Kiss and Spell
“Well, if you’re sure …”
He took a deep breath and appeared to force his shoulders to relax. “I’m not saying I’m sure this is a great idea, but I don’t seem to have much of a choice.”
I realized we’d been talking for quite a while and wondered what our watcher thought. A long chat at the front door after a date shouldn’t be too strange, I hoped. I impulsively leaned in to give Owen a kiss on the cheek, like I was saying good night. We both paused for a moment, then kissed on the lips, lingering ever so slightly. “I don’t think you should come inside,” I said, quite reluctantly because I didn’t want to be alone or let him out of my sight. I wasn’t even sure where he lived in this world. “Like I said earlier, I was being proposed to by someone else just a couple of hours ago, and we don’t want them to think we’re privately plotting.”
After one last kiss, he turned to leave and I headed up the front steps. I paused at the front door to turn back and didn’t have to fake a besotted grin as I watched him go. I had to fight to keep that grin when I saw that the gray guy stayed on the sidewalk in front of my building. It made sense that I was the one being watched when I was the one who’d resisted the magic, but that didn’t make me any more comfortable about it.
When Owen was out of sight, I unlocked the front door and went up the indoor stairs to my apartment. Once inside, I changed into sweats before attempting Granny’s veiling spell and peeking out the window. The gray guy was still out there, but he didn’t seem to be watching my place with an intense focus.
There was one way to find out. I tiptoed to my door and then up the stairs. I didn’t recall ever seeing a neighbor coming downstairs or hearing any noise above me. When I reached the upper landing, I paused and listened for any signs of life coming from that apartment. There was no stereo or TV on, but it was late enough that most people would be in bed.

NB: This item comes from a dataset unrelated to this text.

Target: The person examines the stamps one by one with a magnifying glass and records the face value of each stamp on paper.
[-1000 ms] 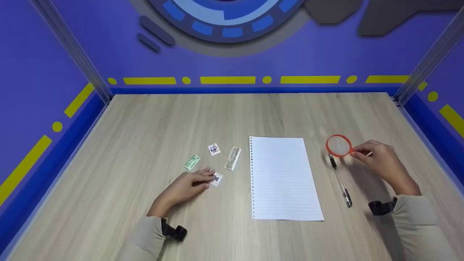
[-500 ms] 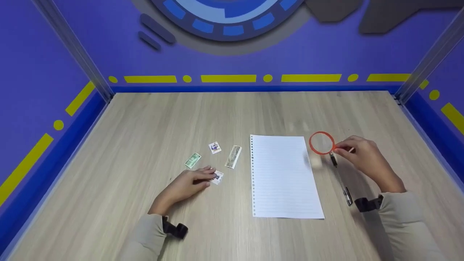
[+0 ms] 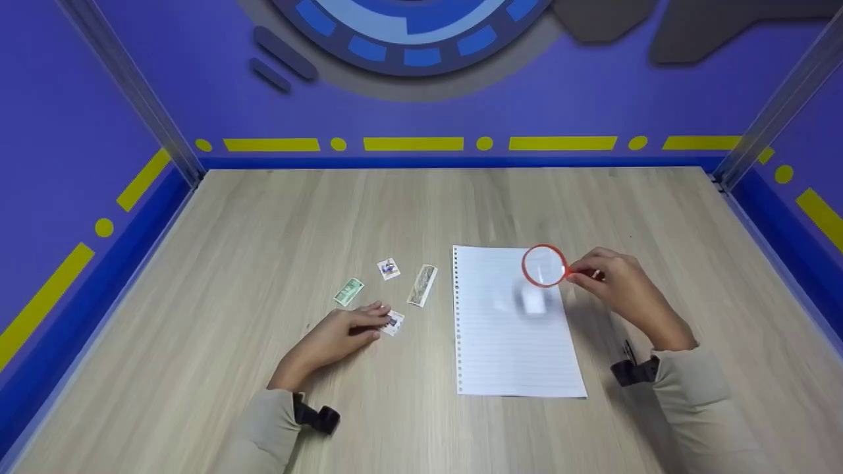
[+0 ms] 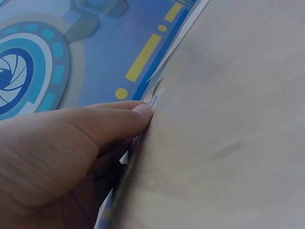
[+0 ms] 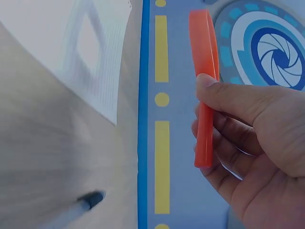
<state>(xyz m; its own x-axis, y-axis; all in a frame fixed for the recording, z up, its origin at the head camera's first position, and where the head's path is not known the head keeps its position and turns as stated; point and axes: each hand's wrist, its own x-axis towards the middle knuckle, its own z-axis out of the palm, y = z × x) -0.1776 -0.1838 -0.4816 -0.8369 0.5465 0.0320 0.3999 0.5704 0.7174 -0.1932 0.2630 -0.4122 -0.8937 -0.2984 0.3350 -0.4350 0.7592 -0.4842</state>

Feeling like I was violating all kinds of social mores, I put my hand on the doorknob, then I squeezed my eyes closed in dread as I turned the knob. It did turn, and the door eased open, so either nobody lived there or my neighbor didn’t lock his door and I was about to be really embarrassed.
I couldn’t see much in the dim city light coming in through the windows, but I didn’t think there was much to see, just a lot of nothing. The exterior walls looked like the back side of a movie set, and I had to be careful as I crawled because the floor joists were bare, the plaster of my ceiling showing in the open spaces between them. Although crawling was slower than walking, I soon felt like I’d gone beyond where the wall of my apartment should have been. I glanced at the windows and saw that they were a slightly different size and in a slightly different position. The open space must have extended into the next building. I suspected it might go on until there was some reason it had to stop, like the end of the block or an inhabited apartment.

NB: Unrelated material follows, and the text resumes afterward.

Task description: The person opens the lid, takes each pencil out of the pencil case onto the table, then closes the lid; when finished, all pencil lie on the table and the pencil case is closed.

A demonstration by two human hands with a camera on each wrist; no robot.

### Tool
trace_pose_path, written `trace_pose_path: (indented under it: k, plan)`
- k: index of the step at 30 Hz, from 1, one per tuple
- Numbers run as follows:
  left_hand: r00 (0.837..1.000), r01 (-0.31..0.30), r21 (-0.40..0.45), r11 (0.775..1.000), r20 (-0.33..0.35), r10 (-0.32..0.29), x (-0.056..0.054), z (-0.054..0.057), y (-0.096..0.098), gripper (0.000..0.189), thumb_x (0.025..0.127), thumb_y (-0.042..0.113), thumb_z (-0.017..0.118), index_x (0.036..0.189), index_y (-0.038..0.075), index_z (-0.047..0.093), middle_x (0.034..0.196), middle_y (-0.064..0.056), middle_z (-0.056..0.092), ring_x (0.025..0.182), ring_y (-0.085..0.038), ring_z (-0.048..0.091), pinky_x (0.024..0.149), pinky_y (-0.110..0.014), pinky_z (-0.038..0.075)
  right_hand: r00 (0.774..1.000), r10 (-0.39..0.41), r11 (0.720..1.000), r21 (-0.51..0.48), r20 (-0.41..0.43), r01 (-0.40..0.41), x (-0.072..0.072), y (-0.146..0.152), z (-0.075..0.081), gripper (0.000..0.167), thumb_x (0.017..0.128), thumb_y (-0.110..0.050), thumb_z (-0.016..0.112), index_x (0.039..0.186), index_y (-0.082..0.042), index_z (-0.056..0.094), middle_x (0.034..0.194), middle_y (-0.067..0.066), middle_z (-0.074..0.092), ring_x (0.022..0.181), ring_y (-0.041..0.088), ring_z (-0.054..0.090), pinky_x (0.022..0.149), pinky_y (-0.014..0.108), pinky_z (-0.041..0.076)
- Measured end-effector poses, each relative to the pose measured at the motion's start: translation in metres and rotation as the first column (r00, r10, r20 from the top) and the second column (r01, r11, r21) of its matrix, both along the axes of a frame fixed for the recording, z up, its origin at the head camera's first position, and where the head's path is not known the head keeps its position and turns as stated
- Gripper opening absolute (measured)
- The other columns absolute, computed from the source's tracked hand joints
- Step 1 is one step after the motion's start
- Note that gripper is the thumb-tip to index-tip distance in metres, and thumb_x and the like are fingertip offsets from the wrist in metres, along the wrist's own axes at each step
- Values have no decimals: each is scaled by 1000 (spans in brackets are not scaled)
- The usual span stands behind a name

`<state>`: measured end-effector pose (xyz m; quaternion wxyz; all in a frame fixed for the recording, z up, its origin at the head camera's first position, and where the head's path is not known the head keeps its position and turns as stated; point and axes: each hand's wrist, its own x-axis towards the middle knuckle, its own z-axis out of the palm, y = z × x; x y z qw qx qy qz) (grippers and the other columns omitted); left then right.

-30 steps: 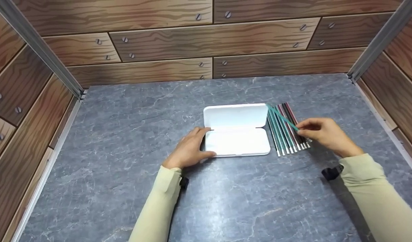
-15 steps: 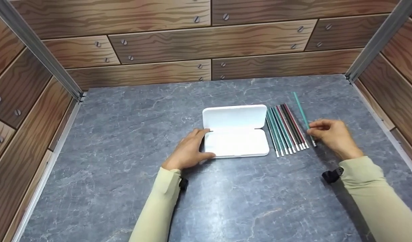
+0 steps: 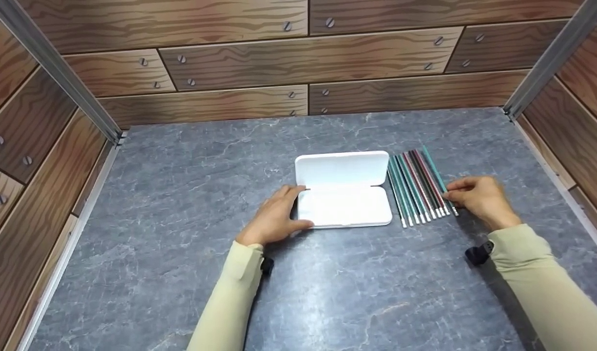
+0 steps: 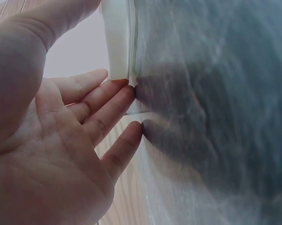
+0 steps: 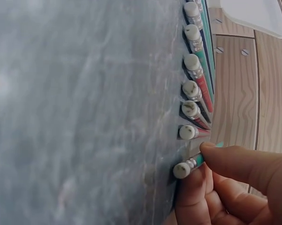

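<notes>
A white pencil case (image 3: 344, 207) stands with its lid raised. My left hand (image 3: 274, 217) is at its left side, thumb at the front corner and a finger near the hinge. In the left wrist view the fingers (image 4: 110, 112) are fairly straight, their tips against the case's edge and the table. Right of the case lies a row of pencils (image 3: 415, 187) in green, red and dark colours, their white eraser ends toward me. My right hand (image 3: 481, 200) pinches a green pencil (image 3: 434, 168) between thumb and fingers at the row's right end, close to its eraser (image 5: 182, 170).
Both lie on a grey marbled tabletop (image 3: 181, 204). Wood-patterned panels (image 3: 235, 63) enclose the back and sides, with metal posts (image 3: 547, 58) at the corners. Each wrist carries a small black camera (image 3: 478, 253).
The right hand has brought the green pencil from slanting across the row round to the right, then down beside the last red pencil. The left hand and case stay put.
</notes>
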<state>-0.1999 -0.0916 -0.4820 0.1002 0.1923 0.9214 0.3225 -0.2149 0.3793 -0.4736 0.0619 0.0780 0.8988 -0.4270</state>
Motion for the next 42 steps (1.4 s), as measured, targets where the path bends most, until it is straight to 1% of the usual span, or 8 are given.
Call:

I wanted to keep exploring, but the risk of getting stuck somewhere and not being able to get back to my place without being caught by my watcher was too great. As I crawled back toward the door, I wondered how much of this prison was just an empty shell, a Hollywood-style backlot to create street scenes. But even if most of it was empty, building something like this seemed like a huge undertaking requiring a lot of resources, either physical or magical. That had to mean that what they were keeping secret by bringing us all here was equally huge.